Work to be completed: Go through the data below. List every line that holds the word "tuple".

Material to process:
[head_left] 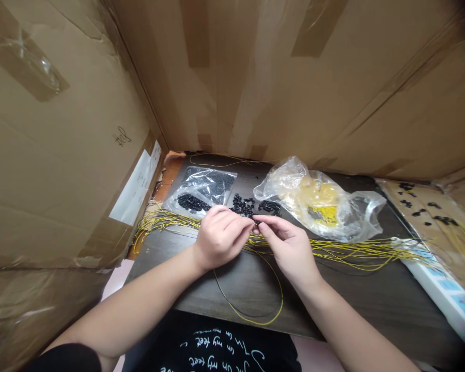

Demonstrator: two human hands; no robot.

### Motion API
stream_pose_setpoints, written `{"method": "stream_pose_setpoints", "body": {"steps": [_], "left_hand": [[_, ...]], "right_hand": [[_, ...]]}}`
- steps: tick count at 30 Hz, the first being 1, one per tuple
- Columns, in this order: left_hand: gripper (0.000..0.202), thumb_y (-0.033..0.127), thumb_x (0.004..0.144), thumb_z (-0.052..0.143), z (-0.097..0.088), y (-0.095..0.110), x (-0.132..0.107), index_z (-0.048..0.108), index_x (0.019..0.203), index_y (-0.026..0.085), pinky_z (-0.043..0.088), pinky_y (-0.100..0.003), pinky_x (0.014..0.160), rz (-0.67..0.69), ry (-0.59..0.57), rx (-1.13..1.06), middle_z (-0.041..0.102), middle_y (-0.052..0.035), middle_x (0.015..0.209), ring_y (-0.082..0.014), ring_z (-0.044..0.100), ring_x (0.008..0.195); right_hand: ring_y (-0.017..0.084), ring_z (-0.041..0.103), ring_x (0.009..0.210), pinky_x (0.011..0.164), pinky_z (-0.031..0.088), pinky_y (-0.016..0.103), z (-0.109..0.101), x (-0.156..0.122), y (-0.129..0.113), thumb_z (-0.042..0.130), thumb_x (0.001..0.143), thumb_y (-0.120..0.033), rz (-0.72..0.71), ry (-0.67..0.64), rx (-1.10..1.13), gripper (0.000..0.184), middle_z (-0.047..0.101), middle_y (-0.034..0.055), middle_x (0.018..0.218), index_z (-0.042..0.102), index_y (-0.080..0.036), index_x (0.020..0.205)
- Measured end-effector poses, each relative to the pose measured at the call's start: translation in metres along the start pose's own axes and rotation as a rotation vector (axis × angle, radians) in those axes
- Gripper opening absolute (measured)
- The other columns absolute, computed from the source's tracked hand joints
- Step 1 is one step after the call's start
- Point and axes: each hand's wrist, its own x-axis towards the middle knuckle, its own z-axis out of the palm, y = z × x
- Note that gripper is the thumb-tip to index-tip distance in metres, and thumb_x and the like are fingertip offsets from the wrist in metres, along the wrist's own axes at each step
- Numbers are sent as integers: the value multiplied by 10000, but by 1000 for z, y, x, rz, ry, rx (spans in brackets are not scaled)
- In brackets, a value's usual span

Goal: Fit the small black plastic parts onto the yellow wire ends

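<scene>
My left hand point(221, 236) is closed in a pinch on a thin yellow wire point(282, 299), a loop of which seems to hang toward the table's front edge. Facing it, my right hand point(289, 242) pinches a small black piece point(256, 223) between thumb and fingertips. The fingertips of both hands nearly meet, so the joint between wire and piece is mostly hidden. Beneath the hands a long bundle of yellow wires point(349, 250) lies across the table. Just beyond them is a loose pile of small black pieces point(243, 204).
A clear zip bag of black pieces point(211, 183) lies at the back left. Behind my right hand sits a crumpled plastic bag point(325, 206) with yellow contents. A white and blue strip point(434, 271) and cardboard with black bits point(426, 206) are at right. Cardboard walls point(256, 93) enclose the table.
</scene>
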Motion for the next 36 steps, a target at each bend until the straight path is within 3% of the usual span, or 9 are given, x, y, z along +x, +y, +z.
{"method": "stream_pose_setpoints", "body": {"steps": [14,36], "left_hand": [[108,125,895,646,1,-1,0,627,983,186,507,-351,805,-2,-19,-6,759,-7,857,-141,656,716],[95,122,894,650,1,-1,1,629,971,174,498,-345,800,-17,-12,-31,756,-8,856,-137,656,711]], "right_hand": [[174,726,743,712,629,315,-1,1,-1,758,852,-388,31,-18,75,229,762,47,857,748,-209,995],[172,726,754,724,629,307,0,-1,-3,771,837,-393,35,-10,60,226,760,43,867,742,-217,976]]}}
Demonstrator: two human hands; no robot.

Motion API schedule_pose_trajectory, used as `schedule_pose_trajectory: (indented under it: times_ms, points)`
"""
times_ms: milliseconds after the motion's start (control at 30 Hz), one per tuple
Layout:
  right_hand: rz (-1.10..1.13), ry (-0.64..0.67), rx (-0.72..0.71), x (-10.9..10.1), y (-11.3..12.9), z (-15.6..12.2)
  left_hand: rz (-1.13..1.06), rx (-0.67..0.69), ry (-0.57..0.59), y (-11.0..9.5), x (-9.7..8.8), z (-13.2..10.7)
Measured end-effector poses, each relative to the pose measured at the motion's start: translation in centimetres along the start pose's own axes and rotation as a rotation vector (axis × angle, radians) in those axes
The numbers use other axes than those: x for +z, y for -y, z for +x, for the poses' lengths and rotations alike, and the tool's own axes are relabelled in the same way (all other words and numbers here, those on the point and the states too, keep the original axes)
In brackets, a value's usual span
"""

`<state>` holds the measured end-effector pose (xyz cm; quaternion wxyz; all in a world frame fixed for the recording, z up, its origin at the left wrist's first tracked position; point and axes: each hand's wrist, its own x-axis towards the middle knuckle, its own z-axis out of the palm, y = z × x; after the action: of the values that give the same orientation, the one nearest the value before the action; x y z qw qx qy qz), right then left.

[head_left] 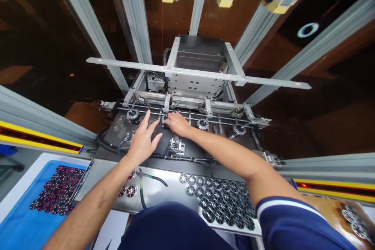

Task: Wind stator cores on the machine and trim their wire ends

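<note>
My left hand [143,141] hovers over the black machine plate [117,128], fingers spread and nothing in them. It is between the leftmost round metal part [133,115] and the second station. At that second station my right hand [178,124] has its fingers curled round a round metal part [164,119], mostly hidden by the fingers. Two more round metal parts, one right of centre [202,124] and one at the far right [239,129], sit under their clamp arms. A small metal bracket [176,146] stands just below my right hand.
Many spoked metal discs [225,199] lie on the steel ledge [170,199], beside green-handled cutters [146,175]. A blue tray [17,218] of red-and-black wound cores [60,189] is at left. Yellow light-curtain bars [41,137] flank the station; a crossbar [199,73] spans behind.
</note>
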<state>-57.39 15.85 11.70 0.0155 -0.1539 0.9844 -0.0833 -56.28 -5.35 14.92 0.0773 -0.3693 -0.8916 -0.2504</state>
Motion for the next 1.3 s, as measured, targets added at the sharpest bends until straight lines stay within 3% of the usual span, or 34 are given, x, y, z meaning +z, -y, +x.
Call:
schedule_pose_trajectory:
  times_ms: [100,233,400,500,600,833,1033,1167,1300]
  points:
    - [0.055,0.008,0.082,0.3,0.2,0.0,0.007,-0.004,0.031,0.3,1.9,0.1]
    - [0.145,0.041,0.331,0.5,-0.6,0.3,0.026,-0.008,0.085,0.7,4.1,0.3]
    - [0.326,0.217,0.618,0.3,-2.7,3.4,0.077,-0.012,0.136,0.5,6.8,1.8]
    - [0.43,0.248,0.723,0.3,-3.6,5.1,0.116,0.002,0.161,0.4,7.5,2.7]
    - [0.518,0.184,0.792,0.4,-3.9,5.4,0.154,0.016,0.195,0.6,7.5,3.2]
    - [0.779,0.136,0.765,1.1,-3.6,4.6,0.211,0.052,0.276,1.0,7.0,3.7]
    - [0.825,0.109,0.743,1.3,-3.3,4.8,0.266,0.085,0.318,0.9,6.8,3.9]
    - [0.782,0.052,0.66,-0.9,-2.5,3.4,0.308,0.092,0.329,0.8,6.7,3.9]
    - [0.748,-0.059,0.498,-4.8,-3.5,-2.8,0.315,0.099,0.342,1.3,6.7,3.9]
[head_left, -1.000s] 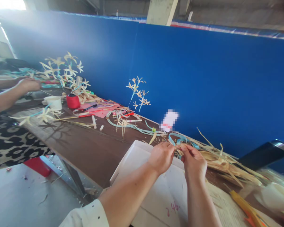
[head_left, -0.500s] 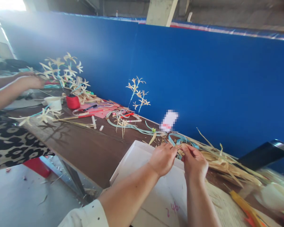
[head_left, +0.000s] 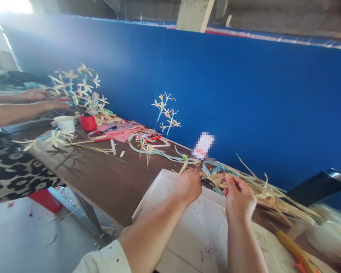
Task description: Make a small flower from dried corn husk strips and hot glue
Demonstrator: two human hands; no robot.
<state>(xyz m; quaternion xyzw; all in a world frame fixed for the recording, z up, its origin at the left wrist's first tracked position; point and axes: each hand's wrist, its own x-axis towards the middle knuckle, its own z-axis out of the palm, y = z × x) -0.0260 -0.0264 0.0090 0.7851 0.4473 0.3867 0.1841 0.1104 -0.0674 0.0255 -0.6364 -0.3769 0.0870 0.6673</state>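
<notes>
My left hand is curled closed over the far edge of a white cardboard box lid. Its fingertips are turned away, so what they hold is hidden. To its right, my right hand pinches thumb and forefinger together at the edge of a heap of dry straw-coloured husk strips. Whatever sits in that pinch is too small to tell from the strips behind. A light blue ribbon curls just beyond both hands. Pink handwritten figures mark the lid near my right forearm.
Pale husk flowers stand against the blue partition. Leftward on the table lie a red thread spool, a white cup and pale green cords. Another person's hands work at far left. A yellow-handled tool lies at right.
My hands have moved apart: the left went left and slightly down, the right slightly right. At far left, the other person's hands have also separated.
</notes>
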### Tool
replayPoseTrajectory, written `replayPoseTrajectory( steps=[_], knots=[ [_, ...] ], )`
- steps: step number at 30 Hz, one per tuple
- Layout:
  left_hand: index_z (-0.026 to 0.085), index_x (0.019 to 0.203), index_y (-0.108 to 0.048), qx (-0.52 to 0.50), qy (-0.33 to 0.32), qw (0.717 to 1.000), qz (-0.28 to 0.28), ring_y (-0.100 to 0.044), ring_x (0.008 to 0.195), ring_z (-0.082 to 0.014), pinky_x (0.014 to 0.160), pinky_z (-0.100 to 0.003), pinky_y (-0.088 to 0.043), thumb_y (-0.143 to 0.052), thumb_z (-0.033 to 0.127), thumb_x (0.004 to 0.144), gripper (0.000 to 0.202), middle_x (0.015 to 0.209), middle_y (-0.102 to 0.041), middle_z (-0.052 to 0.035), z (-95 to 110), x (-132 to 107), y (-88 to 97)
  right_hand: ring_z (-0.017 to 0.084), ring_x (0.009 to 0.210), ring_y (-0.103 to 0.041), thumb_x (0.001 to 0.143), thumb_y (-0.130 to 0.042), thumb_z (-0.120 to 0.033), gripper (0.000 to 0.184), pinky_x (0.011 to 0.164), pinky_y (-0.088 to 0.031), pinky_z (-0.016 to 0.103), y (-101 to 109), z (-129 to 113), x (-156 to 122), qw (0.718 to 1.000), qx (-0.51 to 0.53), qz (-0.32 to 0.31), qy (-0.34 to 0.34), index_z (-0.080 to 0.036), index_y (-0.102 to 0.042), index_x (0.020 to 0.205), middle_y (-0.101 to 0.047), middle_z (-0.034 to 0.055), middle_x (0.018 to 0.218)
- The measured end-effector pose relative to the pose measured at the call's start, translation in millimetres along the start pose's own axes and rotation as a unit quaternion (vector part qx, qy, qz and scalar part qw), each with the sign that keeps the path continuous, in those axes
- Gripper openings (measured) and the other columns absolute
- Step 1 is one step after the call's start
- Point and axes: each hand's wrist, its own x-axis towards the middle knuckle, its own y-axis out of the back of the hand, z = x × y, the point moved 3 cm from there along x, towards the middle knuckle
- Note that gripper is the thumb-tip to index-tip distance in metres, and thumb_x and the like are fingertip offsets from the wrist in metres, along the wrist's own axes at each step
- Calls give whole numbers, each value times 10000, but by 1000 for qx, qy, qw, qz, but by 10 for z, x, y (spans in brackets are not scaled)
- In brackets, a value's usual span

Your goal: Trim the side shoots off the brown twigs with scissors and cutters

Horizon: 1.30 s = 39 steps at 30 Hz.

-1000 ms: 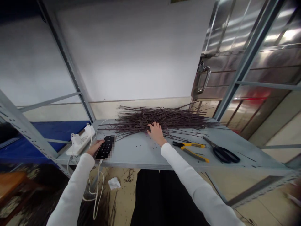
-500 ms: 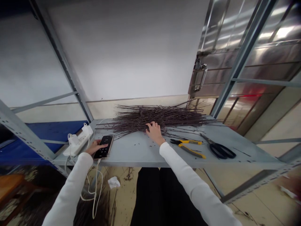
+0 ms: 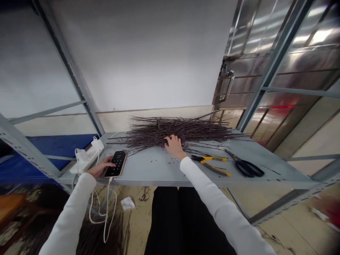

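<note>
The heap of thin dark twigs [image 3: 180, 131] lay across the metal shelf [image 3: 148, 171], its long axis running left to right, straight ahead of my right hand [image 3: 174, 147], much the nearer hand. Those fingers [image 3: 170, 139] were loosely curled, their tips touching the heap's near edge without gripping. My left hand [image 3: 99, 170] lay on a phone [image 3: 116, 163]; I could not tell whether it gripped.
</note>
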Motion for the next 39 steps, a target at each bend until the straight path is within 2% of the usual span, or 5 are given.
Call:
replayPoseTrajectory(
  steps=[8, 17, 21, 30, 39],
  knots=[
    [222, 968, -647, 15, -6, 1000, -10, -602, 1076, -323, 942, -413, -458, -812, 294, 424, 573, 1032, -708, -78, -5, -7, -7, 269, 1047, -452, 870, -498, -264, 335, 861, -331, 394, 10, -1, -10, 1000, -10, -7, 3, -210, -557, 1194, -518, 130, 1134],
    [193, 966, -616, 123, -50, 984, 122, -569, 1107, -358, 922, -461, -427, -654, 451, 656, 405, 1034, -678, -119, 54, 14, -102, 296, 1051, -441, 905, -494, -370, 270, 866, -298, 417, 57, -78, 48, 998, -47, 27, 34, -211, -617, 1086, -559, 150, 1082],
    [197, 1081, -570, 218, -158, 948, 168, -344, 1302, -391, 1059, -492, -240, -636, 345, 698, 415, 1271, -519, -164, 297, -7, -376, 282, 1028, -444, 912, -500, -348, 204, 851, -296, 396, 155, -81, 170, 995, -54, 47, 64, -219, -653, 953, -589, 123, 1019],
    [196, 1185, -523, 335, -366, 865, 73, -491, 1155, -299, 977, -443, -359, -538, 240, 786, 402, 1214, -525, -128, 676, 17, -1299, 252, 961, -444, 967, -359, -341, 293, 797, -299, 375, 586, -149, 361, 987, -24, 150, 54, -240, -634, 992, -541, 110, 1057],
    [119, 1446, -185, 375, -414, 816, 151, -155, 1407, -324, 1105, -489, -180, -451, 199, 842, 664, 1519, -223, -195, 865, 112, -1581, 252, 936, -463, 964, -365, -309, 263, 773, -292, 367, 969, -76, 473, 975, 7, 218, 30, -216, -611, 958, -541, 103, 1063]
  ],
)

Response area:
- steps: tick count at 30 Hz, the first being 1, one per tuple
times_ms: milliseconds after the motion's start (control at 30 Hz), one per tuple
- steps: step number at 30 Hz, one per tuple

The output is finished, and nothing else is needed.